On February 24, 2015, trainee Ahn So Jin committed suicide at the age of 22 by jumping from the tenth floor of a building one month after the termination of her contract with the record agency.

On December 18, 2017 Kim Jong-Hyun, lead singer of Shinee, depressed for a long time, committed suicide at the age of 27 in Gangnam. The famous singer, model and actress Sulli was very close to this artist, found dead by her manager in her Seoul home on October 14, 2014, at the age of 25. Her death had a huge media impact. Sulli was a much talked about star, especially after her debut in f(x) - one of the most famous K-pop groups in the world. Eccentric, at the forefront of women's rights, Sulli was a supporter of the "no bra" movement (on several occasions she appeared in public without a bra) and of freedom of choice over abortion (still illegal in South Korea) - taken of position that have generated numerous criticisms from her own fans, revealing in fact the profound contradiction of the very modern South Korea, still in fact anchored to the conservative and patriarchal matrix.
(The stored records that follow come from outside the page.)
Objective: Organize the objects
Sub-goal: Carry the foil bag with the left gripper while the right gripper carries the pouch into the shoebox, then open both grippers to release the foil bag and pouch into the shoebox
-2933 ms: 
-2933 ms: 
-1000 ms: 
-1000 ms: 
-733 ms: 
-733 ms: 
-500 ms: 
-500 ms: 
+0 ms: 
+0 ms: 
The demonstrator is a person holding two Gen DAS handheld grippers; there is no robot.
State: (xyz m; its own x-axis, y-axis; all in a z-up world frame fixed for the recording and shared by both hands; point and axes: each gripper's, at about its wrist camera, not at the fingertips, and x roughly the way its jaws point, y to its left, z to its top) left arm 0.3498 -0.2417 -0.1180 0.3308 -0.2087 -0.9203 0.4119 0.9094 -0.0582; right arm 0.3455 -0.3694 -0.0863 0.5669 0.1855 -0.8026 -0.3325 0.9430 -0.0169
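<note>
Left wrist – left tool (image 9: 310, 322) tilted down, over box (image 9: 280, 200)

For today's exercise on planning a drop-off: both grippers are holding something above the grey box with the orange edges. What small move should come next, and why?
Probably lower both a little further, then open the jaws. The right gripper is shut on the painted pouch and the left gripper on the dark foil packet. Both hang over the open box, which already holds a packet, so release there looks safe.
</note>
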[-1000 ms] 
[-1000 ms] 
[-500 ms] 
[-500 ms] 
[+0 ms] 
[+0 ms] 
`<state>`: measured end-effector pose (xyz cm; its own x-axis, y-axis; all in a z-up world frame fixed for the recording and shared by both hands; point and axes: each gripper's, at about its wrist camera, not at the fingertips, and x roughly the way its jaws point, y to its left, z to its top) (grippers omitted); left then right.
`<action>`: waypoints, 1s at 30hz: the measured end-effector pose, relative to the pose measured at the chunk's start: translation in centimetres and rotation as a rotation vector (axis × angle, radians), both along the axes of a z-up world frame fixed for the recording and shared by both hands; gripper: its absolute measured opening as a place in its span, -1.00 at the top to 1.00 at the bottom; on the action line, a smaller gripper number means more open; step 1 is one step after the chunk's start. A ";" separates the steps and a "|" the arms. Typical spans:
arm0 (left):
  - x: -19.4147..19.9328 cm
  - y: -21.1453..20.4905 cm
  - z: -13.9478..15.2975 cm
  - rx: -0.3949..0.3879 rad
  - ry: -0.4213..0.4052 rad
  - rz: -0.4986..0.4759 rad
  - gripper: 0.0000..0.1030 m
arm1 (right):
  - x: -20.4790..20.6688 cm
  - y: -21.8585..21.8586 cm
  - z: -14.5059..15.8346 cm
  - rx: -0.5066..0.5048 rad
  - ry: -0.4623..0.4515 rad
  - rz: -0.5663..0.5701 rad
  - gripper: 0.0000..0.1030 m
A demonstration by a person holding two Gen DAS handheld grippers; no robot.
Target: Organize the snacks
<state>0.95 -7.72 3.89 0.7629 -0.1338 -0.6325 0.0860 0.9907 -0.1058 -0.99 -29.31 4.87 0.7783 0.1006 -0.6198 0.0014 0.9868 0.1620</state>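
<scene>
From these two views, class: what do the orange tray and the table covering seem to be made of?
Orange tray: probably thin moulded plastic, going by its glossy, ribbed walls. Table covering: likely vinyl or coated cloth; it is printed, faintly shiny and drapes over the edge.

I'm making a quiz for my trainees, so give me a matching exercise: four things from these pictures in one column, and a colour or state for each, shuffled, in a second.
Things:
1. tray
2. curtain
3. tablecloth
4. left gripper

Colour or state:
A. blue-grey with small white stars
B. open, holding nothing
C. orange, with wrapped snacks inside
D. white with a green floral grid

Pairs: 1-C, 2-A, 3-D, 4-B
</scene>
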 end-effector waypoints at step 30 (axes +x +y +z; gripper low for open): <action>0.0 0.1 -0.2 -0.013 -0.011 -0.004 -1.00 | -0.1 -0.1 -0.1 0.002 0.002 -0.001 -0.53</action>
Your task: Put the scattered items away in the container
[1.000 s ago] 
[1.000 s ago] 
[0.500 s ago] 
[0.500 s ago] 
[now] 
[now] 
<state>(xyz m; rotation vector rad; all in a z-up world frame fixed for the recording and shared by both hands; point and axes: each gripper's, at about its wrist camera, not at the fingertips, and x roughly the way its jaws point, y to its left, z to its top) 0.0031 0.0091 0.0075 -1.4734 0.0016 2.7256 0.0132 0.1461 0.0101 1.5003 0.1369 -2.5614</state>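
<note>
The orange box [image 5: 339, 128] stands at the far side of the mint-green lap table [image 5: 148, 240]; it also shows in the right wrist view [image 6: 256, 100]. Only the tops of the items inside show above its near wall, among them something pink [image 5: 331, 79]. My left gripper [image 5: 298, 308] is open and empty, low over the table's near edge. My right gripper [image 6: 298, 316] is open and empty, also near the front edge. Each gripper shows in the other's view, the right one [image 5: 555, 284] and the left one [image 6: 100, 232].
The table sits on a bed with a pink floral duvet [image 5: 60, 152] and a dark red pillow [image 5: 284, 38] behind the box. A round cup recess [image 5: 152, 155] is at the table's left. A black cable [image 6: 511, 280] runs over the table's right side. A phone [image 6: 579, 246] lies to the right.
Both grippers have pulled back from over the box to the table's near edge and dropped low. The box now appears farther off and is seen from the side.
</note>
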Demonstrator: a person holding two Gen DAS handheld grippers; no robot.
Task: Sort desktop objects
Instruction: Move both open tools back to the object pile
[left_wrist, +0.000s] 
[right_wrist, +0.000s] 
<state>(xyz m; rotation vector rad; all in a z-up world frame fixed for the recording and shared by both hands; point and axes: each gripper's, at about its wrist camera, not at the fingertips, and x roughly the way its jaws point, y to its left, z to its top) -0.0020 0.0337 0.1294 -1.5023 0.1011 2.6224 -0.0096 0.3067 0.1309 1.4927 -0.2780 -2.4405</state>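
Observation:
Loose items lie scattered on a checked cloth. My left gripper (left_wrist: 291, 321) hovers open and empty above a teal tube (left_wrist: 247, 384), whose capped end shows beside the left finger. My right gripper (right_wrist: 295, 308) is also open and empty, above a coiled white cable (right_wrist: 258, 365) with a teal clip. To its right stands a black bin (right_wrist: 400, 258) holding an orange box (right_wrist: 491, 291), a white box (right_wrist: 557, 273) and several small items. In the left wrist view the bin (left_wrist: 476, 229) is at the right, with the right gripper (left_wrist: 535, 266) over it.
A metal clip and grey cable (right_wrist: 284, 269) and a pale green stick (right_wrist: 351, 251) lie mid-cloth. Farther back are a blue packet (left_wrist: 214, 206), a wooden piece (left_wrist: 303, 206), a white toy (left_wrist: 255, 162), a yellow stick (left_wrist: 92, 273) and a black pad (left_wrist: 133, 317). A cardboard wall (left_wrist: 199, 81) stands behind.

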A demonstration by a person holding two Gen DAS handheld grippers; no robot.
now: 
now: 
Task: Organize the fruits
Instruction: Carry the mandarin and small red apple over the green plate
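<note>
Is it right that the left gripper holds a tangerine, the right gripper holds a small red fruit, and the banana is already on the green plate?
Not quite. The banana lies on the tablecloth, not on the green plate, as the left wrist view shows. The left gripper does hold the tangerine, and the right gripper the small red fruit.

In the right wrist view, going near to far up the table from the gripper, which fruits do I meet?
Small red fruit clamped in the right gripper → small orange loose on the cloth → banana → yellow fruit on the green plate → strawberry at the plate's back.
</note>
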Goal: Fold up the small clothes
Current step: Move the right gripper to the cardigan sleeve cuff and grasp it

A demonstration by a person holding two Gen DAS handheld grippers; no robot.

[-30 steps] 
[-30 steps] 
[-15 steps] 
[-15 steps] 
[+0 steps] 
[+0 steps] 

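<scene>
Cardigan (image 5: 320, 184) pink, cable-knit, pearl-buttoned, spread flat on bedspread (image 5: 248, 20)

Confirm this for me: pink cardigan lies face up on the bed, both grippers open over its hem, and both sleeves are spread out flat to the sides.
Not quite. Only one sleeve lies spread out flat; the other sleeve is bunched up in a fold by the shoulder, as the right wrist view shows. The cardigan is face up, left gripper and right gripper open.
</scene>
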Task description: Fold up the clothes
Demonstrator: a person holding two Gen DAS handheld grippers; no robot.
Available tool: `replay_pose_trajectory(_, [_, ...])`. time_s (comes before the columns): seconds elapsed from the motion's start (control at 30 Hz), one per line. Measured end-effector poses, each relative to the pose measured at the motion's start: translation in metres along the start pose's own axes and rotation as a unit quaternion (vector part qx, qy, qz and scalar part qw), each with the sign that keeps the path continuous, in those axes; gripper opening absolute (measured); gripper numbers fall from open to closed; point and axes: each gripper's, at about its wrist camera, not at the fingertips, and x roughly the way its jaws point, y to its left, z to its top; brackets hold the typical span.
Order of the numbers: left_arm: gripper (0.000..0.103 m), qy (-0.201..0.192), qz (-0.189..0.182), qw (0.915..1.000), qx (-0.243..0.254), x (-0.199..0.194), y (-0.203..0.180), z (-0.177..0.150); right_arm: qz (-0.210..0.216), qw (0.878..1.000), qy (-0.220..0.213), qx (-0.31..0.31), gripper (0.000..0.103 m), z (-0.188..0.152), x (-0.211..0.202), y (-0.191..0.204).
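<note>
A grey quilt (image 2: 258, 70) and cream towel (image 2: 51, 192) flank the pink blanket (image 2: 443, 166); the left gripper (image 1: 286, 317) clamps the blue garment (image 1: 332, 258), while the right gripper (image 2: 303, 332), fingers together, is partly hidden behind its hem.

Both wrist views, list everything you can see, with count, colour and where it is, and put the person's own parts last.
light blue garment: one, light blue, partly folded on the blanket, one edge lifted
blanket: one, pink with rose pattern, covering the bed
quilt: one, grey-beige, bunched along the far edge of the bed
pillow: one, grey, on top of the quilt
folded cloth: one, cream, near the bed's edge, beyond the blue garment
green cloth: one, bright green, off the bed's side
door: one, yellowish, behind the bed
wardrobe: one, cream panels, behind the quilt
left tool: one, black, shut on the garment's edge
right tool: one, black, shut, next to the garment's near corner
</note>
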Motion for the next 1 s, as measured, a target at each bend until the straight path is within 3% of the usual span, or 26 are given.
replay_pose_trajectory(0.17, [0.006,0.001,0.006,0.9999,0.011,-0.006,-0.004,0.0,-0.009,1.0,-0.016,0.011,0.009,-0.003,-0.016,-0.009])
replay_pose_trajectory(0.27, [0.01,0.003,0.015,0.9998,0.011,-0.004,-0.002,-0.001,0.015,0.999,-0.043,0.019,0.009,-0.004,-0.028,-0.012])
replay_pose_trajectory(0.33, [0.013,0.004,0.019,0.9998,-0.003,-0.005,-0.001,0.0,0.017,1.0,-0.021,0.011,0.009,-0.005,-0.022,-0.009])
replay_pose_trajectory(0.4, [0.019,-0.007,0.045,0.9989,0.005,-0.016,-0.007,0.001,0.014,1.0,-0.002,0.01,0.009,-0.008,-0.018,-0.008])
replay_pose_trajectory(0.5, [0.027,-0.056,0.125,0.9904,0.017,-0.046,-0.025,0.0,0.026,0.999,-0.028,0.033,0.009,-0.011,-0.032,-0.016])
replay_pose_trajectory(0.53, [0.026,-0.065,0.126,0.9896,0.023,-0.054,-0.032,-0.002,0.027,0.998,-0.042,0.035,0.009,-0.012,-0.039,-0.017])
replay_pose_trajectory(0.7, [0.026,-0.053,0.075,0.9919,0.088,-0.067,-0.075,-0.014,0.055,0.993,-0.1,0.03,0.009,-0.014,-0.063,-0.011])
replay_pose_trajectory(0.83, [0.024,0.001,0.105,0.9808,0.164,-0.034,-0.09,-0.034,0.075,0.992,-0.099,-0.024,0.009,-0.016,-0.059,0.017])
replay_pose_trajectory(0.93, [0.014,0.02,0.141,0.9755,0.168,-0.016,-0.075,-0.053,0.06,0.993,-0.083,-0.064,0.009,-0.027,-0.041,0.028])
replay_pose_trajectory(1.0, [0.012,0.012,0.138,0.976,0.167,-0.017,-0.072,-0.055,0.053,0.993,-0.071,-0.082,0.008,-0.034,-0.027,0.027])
Once she discovered her relationship with the singer Choiza, the social networks were constantly inundated with hate messages and false comments throughout their public relationship, so much so that Sulli decided to take a break due to a strong mental and physical exhaustion. The depression caused by cyberbullying would have prompted the girl to take her own life. During the investigation after her death it emerged that the girl had repeatedly asked her agency to take stronger measures against hate comments online.

Since that time, politics has tried to change the rules by which comments can be written on social media, so that you have to write your name and surname. In 2018, Kakako then announced that it was committed to progressively disabling news comments regarding the show.

On November 24, 2019, actress and singer Goo Hara, aged 28, was found dead in her home in Gangnam. Best friend of Sulli, she too had been a victim of cyberbullying: already in March she had attempted suicide after being blackmailed by her ex-boyfriend to publish an intimate video of her and her agency had terminated her contract.

On 3 December 2019 Cha In Ha, 27, actor and singer of SURPRISE U, was found dead in his house in Gangnam by his manager and on 6 June 2020 at the age of 28, Yohan of TST committed suicide.

Sulli cookingwiththehamster
Sulli | © scmp.com
Goo Hara cookingwiththehamster
Goo Hara | © soompi.com

I have included only a small number of crime reports, some of the most discussed, those that make the South Korean recording empire a river of mud.

But just with the exception of the newspapers that report the news, no one has ever made the commitment to testify the reality of this dream-generating world on a journalistic and objective level. The result is a story absorbed by the audience without any critical filter but on the contrary, young people are willing to do anything to participate in the auditions, which year after year register more and more candidates.